Use kmc_tool to periodically update keys.
- --updateMK: updates all master keys.
Command format: ./kmc_tool all --updateMK
- Update the keytab and whitelist.
Importing a CRL
After a CRL file is generated, you can specify its path in the configuration file to complete the configuration. After the configuration is complete, restart the OCKD process for the CRL to take effect.

Restricting Access from IP Addresses Outside the Cluster
To prevent DoS attacks outside the cluster, you are advised to configure the cluster firewall to restrict the access from IP addresses outside the cluster.
A big data cluster environment typically has multiple NICs, which are used for the service network (for high-bandwidth data transmission) and the management network (for cluster management with lower bandwidth). You are advised to bind the OmniShuffle monitoring ports to the service network and configure the service network of each node to receive only packets from the network segments in the cluster on the firewall to defend against DoS attacks from outside the cluster.
This document uses the typical networking of the primary node and compute nodes (secondary 01, secondary 02, and secondary 03) as an example. Each node has two NICs: 10GE NIC A (management network segment 90.90.1.*) and 100GE NIC B (192.168.1.*). In this case, you can do as follows to mitigate DoS attacks from outside the service cluster.
- Ensure that the OmniShuffle network communication is implemented through NIC B on each node.
Set ock.ucache.rpc.transport.devices in the ock.conf file to the device name of NIC B.
- Configure the following firewall policy for each node.
Set iptables or ACL rules to allow the service network segment of the node to receive only packets from the service network segment 192.168.1.* of NIC B.
Configuring a Kerberos Authentication Ticket
Both the OmniShuffle service and ZooKeeper authentication are implemented through Kerberos. To prevent spoofing caused by replay attacks in Kerberos authentication, you are advised to set the validity period of the identity authentication ticket as short as possible.
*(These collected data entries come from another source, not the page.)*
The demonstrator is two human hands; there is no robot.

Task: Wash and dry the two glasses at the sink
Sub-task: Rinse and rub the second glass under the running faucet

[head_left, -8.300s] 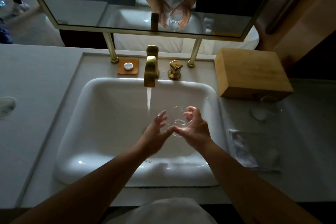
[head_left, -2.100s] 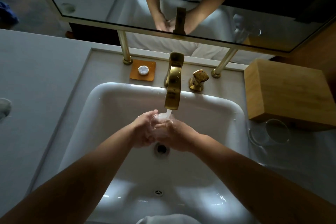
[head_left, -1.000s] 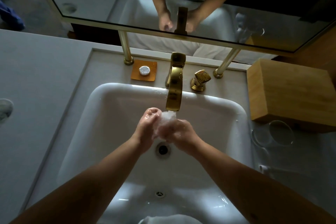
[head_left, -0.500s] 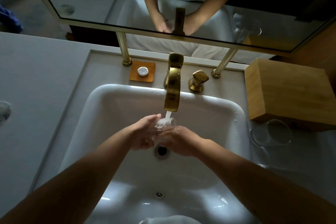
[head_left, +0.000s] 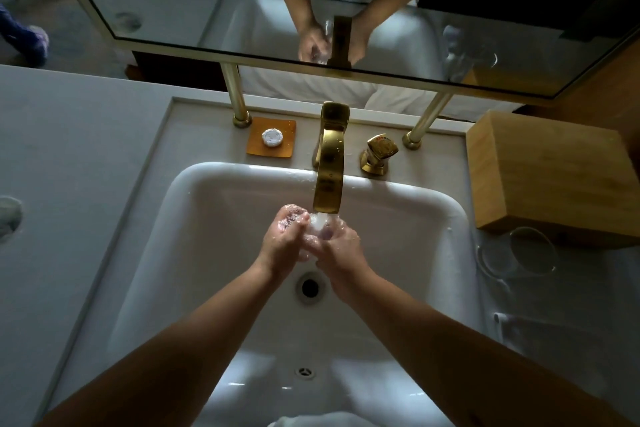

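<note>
A clear glass [head_left: 320, 227] sits between both my hands under the running water from the gold faucet [head_left: 329, 180], over the white sink [head_left: 221, 218]. My left hand [head_left: 284, 243] curls around its left side and my right hand [head_left: 341, 253] wraps its right side. Most of the glass is hidden by my fingers and the splashing water. A second clear glass [head_left: 519, 253] lies on its side on the counter to the right of the sink, just in front of the wooden box.
A wooden box [head_left: 550, 177] stands at the right of the sink. The gold tap handle [head_left: 379, 156] is beside the faucet, and an orange dish with a round soap [head_left: 272, 138] is behind the sink's left. A mirror [head_left: 311, 10] hangs above. The drain [head_left: 309, 287] lies below my hands.
My hands have turned around the glass under the stream; the left hand has risen a little toward the spout. The glass on the counter has not moved.
</note>
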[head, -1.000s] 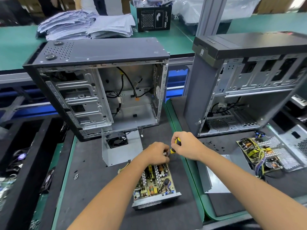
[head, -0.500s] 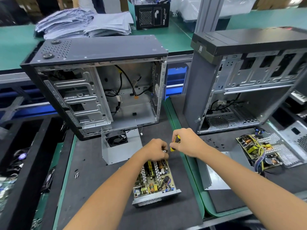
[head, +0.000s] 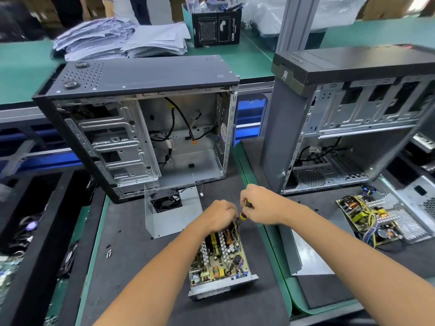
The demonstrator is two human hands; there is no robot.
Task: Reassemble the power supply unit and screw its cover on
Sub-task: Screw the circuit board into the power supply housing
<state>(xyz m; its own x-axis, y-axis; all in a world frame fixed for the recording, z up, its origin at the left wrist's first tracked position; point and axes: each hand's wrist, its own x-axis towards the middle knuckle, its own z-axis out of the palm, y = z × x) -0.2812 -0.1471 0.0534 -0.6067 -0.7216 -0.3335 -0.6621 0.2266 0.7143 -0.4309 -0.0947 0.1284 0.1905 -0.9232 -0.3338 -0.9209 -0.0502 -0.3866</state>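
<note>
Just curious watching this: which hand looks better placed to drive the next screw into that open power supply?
The right hand, probably: it already grips the screwdriver, tip at the power supply's far end. The left hand rests there, steadying.

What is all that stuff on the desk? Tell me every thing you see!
open power supply: 1, yellow board in grey tray, front centre mat
screwdriver: 1, yellow and black, at the supply's far end
metal cover with fan: 1, grey, behind left of supply
computer cases: 2, black and grey, open; one rear left, one rear right
second circuit board: 1, yellow wires, right mat
loose screws: a few, dark, left mat
paper stacks: several, white, back bench
black box: 1, back bench
hands: left hand on the supply's far end; right hand grips the screwdriver
</note>
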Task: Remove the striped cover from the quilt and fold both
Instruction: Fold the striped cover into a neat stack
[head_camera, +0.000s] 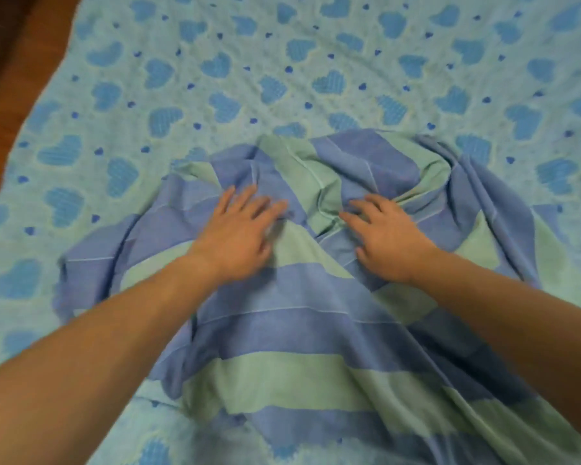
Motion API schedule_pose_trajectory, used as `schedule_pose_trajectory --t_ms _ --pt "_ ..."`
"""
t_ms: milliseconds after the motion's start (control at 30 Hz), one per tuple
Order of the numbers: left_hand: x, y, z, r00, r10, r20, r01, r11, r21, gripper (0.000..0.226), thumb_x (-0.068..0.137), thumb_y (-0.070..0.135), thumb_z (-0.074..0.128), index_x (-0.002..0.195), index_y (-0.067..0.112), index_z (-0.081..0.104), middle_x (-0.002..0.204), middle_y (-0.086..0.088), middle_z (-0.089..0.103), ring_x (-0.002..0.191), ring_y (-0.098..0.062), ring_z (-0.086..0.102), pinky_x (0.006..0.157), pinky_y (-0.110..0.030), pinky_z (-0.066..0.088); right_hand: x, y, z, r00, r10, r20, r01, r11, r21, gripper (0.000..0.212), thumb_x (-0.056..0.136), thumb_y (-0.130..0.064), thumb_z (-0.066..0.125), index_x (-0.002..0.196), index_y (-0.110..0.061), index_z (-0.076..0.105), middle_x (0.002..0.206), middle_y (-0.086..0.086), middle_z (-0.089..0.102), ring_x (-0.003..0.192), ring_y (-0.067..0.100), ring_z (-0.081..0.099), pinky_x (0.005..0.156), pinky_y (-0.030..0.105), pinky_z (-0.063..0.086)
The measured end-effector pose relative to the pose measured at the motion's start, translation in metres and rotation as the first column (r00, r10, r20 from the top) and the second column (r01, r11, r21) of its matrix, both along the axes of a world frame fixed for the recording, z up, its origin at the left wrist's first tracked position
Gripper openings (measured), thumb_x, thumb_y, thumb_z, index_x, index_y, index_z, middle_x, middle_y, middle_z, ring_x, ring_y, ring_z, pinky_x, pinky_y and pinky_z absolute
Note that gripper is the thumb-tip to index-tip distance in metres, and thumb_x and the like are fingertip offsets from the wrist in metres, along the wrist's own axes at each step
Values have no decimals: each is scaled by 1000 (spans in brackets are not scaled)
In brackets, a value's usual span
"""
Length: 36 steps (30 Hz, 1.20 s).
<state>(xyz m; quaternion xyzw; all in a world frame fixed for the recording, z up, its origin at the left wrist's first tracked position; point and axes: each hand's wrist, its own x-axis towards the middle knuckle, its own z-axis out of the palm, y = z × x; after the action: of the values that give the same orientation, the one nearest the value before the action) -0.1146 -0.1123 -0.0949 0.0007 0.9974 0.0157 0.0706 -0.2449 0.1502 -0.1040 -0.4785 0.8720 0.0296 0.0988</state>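
Left hand: the left hand [239, 229] lies palm down on the striped cover [302, 317], fingers spread and nearly straight, pressing on a blue band; it grips nothing.
Right hand: the right hand [386, 239] also rests palm down on the cover, its fingers bent a little, the tips at a bunched fold; whether they pinch the cloth cannot be told.
Hands together: they lie side by side, slightly apart, a ridge of cloth between them.
Striped cover: blue and green bands, crumpled in a heap in the middle and near part of the view, lying on top of the quilt.
Quilt: the quilt [282, 62], pale green with blue hearts, is spread flat under the cover.
Floor: brown wooden floor [10, 45] shows at the upper left.
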Motion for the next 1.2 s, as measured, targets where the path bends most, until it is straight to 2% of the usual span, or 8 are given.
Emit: schedule_pose_trajectory --t_ms 167,333,733,833,933,1067,1133,1200 --pt "21 35 -24 889 -177 423 241 965 -101 56 91 29 49 145 32 35 118 -3 69 114 -26 61 114 -45 23 -18 30 -20 985 -93 -143 135 939 318 50 94 -19 42 145 -18 40 129 12 57 123 35 47 114 51 18" --pt "88 15 -8 757 -271 595 406 908 -103 27 89 27 46 113 29 58 113 -1 69 104 -25 65 97 -37 41 6 83 5 982 90 -163 -80 994 71 7 71 -12 73 76 -16 71 72 11 52 74 32 52 75 44 39" --pt "129 51 22 578 -55 814 220 971 -90 44 92 52 43 130 31 50 134 -4 58 122 -28 58 97 -42 48 78 140 41 999 34 20 -38 976 214 3 81 -13 65 81 -16 64 82 8 56 78 31 54 74 42 46" --pt "120 72 35 772 -86 630 185 978 -94 78 82 75 44 146 32 30 150 -5 33 137 -27 35 108 -43 35 73 108 79 916 -323 239 328 945 19 20 99 -18 50 83 -11 59 84 10 54 85 33 54 76 43 42" --pt "94 116 52 933 3 360 -170 885 434 115 68 85 56 153 44 -9 161 3 15 144 -18 24 114 -41 34 75 66 129 779 -286 559 570 696 -437 20 98 -12 51 84 -16 64 82 1 61 82 17 60 76 27 46" --pt "50 110 63 967 106 230 -170 945 280 43 86 46 61 121 38 37 113 -9 67 98 -35 65 72 -40 53 61 62 146 632 -145 761 733 430 -527 24 98 -21 51 112 -34 65 110 -10 69 103 6 65 88 18 51" --pt "39 51 62 915 378 142 -399 899 177 20 87 21 56 102 25 44 98 -18 67 88 -42 65 67 -43 50 43 106 119 628 -470 620 768 504 -396 42 97 -22 57 138 -24 50 140 -2 54 129 12 49 106 25 40" --pt "38 -21 55 626 773 106 -751 560 351 23 89 6 52 111 7 55 109 -30 63 100 -49 62 80 -52 51 34 171 84 454 -797 398 886 452 -104 62 92 -26 66 145 -9 41 148 18 43 137 31 39 113 42 31"
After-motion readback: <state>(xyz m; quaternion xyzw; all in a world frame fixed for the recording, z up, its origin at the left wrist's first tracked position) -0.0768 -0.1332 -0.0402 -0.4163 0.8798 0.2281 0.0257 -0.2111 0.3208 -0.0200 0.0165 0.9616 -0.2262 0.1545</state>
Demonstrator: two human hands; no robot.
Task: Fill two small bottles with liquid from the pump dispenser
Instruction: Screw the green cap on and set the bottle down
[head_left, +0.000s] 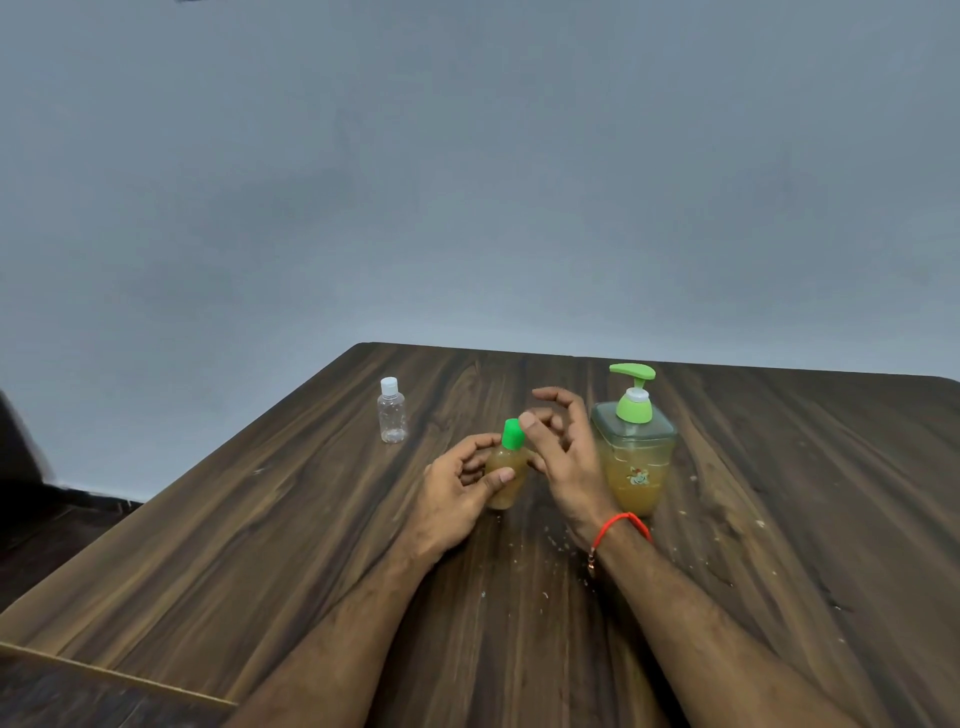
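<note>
A small bottle (505, 470) full of amber liquid, with a green cap (512, 434), stands on the wooden table (260, 545). My left hand (457, 488) grips its body from the left. My right hand (563, 449) hovers just right of the cap, fingers loosely spread, a fingertip near the cap; whether it touches is unclear. A clear small bottle (391, 412) with a white cap stands apart at the left, looking empty. The pump dispenser (635, 447), clear with a green pump and amber liquid in its lower half, stands right behind my right hand.
Pale crumbs or drips speckle the table around my right wrist (621, 530), which wears a red thread. The table's left edge runs diagonally; a grey wall rises behind the far edge. Dark floor lies to the left.
</note>
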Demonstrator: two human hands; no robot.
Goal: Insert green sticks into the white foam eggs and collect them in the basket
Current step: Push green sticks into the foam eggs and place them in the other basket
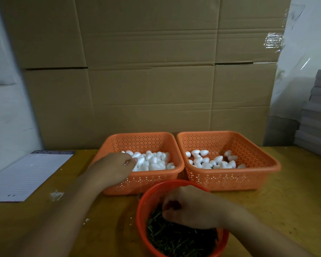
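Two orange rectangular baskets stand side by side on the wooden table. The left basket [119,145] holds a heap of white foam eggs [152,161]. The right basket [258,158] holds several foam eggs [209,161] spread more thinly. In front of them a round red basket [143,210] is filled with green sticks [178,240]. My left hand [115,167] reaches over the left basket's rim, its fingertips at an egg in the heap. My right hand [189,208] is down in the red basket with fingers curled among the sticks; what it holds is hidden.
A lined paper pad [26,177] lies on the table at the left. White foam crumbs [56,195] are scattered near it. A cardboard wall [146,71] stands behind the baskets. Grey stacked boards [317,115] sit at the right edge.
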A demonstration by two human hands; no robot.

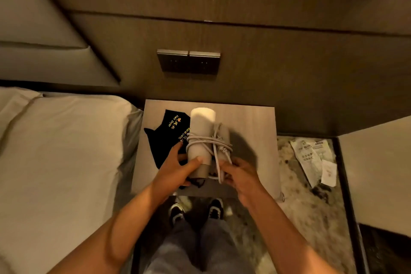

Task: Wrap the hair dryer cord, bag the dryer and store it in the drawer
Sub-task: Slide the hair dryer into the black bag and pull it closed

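Note:
A pale beige hair dryer (201,131) lies on the light wooden nightstand (251,122), barrel pointing away from me. Its grey cord (211,141) is wound several times around the body. My left hand (178,169) grips the dryer's near end from the left, thumb on top. My right hand (239,173) pinches a loop of the cord just right of the dryer's near end. A black cloth bag (169,133) with yellow "Hair Dryer" lettering lies flat on the nightstand, partly under the dryer and my left hand. No drawer is visible from this angle.
A bed with a beige pillow (66,140) borders the nightstand on the left. A switch panel (189,61) sits on the dark wall behind. Paper slips (315,158) lie on the patterned floor at right. My feet (195,209) stand below the nightstand's front edge.

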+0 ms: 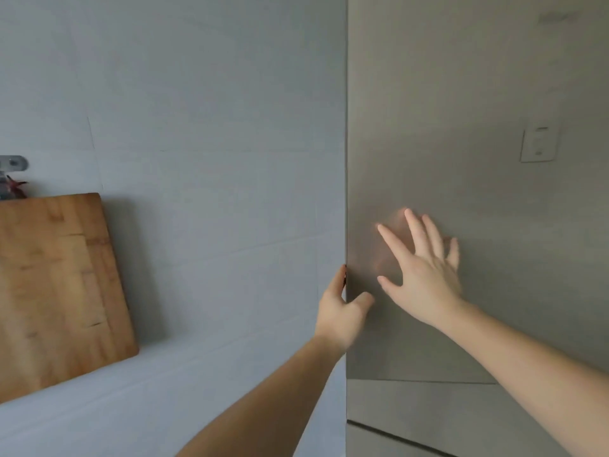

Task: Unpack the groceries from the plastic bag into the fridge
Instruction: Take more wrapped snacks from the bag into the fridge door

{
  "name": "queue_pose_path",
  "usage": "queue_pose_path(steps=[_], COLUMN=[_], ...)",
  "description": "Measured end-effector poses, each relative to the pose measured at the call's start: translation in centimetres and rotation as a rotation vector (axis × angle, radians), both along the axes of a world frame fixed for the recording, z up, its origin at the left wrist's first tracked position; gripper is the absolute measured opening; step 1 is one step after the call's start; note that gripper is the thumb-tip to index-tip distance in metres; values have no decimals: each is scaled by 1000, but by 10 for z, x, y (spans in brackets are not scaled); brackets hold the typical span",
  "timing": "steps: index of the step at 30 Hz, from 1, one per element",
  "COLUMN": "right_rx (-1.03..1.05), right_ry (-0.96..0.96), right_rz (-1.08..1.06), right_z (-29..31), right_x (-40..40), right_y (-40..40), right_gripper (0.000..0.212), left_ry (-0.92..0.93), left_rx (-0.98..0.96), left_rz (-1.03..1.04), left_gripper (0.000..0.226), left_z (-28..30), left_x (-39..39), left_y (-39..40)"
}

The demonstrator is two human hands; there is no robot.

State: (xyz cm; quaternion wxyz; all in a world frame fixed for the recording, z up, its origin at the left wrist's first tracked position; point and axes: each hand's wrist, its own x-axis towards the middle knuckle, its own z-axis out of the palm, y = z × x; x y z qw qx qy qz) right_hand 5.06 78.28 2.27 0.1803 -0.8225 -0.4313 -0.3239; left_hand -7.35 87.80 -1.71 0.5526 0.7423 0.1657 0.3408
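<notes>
The fridge door [478,192] is a flat grey metal panel that fills the right part of the view, and both hands are on it. The right hand [425,275] is spread wide, with its fingers straight and apart; the palm faces the door, a little right of the door's left edge, and a faint pink reflection of the hand shows on the metal beside it. Whether the palm fully touches the surface I cannot tell. The left hand [342,311] holds the left edge of the door: the fingers go around the edge, behind the panel, and the thumb lies on the front face, so this hand grips the door edge. Below the hands a horizontal seam crosses the door, with a second panel under it. On the upper right of the door a pale rectangle shows; it is too blurred to read any writing. To the left of the door a wooden cutting board [59,285] leans against the grey wall [214,127] and stands on the pale worktop [148,407]. No plastic bag or groceries are in view.
</notes>
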Motion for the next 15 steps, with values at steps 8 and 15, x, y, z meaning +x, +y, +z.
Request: queue_pose_path(steps=[8,15], right_rx=[-112,-147], right_ry=[-95,-150], right_rz=[-170,-294], right_z=[-8,-12], right_x=[47,76], right_y=[45,74], right_gripper=[95,94], left_ry=[11,-33], left_rx=[-54,-27], left_rz=[-17,-114], left_gripper=[73,44], left_z=[-1,3], left_x=[59,95], left_y=[59,104])
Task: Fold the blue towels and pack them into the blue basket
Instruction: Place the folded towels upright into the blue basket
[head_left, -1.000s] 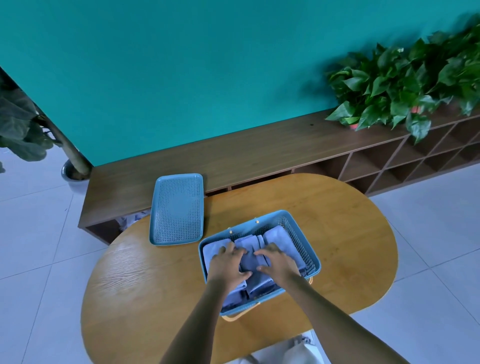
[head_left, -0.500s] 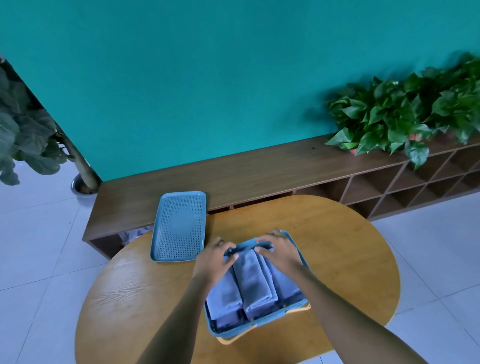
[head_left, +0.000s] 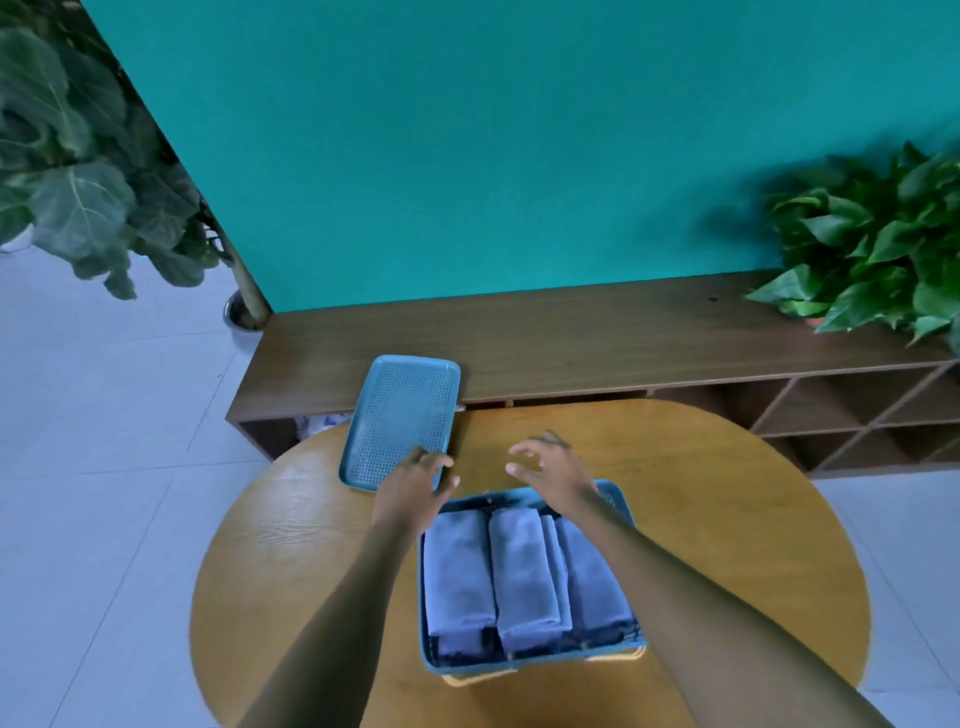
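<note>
So the packing part looks basically done here. The blue towels are folded into long bundles and sit side by side inside the blue basket, which is on the wooden tabletop right under both forearms. I count three fat bundles plus a thin one wedged between the middle and right ones, though the right arm covers part of that side, so there might be more tucked under it.

Both hands are past the far rim of the basket. The left hand has a loose, empty grip, fingers relaxed, and its fingertips overlap the near corner of the blue lid lying flat on the tabletop. From this angle I honestly can't tell if it's touching the lid or just hovering over it. The right hand is just to the right of the left one, grip wide open with fingers spread, holding nothing, hanging over bare wood beyond the basket.

My read: the towel step is finished and the step in hand is going for that lid. Next move would need the left grip to pinch the lid's near edge, the right to catch the other side, then bring it back toward the body and line it up square over the basket rim without snagging the towel tops.
</note>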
Recommended Environment Variable Configuration
In Recommended Configuration of HCOM Environment Variables, the default values of environment variables such as UCX_TCP_TX_MAX_BUFS, UCX_TCP_RX_MAX_BUFS, UCX_RC_VERBS_TX_MAX_BUFS, UCX_RC_VERBS_RX_MAX_BUFS, UCX_RC_MLX5_TX_MAX_BUFS, and UCX_RC_MLX5_RX_MAX_BUFS are -1, indicating that there is no upper limit on the memory used by the underlying communication library UCX. To prevent service unavailability caused by excessive memory usage, you are advised to set the maximum number to 131072 (that is, when the size of a single buffer is 8 KB, the maximum size of the buffer pool is 1 GB). You can set the environment variables based on the memory configuration and service traffic of your server.